Whenever the string "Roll" turns up in a line of the data below, copy that line.

—————

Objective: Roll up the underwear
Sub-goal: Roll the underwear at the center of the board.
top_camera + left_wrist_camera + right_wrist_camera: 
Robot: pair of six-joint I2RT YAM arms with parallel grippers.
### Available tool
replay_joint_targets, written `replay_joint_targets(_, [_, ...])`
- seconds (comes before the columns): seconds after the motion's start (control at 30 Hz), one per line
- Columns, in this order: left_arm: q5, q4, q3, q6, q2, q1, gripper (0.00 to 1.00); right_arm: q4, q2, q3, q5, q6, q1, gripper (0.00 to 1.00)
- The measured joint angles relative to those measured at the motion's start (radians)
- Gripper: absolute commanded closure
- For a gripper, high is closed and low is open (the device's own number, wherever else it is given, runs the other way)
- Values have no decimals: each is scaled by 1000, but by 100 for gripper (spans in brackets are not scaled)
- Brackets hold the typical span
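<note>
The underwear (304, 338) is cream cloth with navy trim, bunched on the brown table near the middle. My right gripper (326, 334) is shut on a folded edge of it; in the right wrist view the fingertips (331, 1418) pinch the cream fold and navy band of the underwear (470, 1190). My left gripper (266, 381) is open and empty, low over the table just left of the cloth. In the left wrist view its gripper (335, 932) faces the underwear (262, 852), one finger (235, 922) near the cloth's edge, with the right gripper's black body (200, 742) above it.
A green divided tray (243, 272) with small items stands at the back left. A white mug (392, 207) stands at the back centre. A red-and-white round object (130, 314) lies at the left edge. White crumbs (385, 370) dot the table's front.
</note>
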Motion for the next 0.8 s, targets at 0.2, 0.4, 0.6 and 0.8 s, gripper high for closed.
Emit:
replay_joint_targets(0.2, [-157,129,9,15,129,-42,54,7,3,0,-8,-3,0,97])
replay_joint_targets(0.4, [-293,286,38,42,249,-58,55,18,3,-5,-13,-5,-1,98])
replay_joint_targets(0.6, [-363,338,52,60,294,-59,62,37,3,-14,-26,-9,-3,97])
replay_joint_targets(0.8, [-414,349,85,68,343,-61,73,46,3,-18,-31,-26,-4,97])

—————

#### [Exercise answer]
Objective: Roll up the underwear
Sub-goal: Roll the underwear at the center of the board.

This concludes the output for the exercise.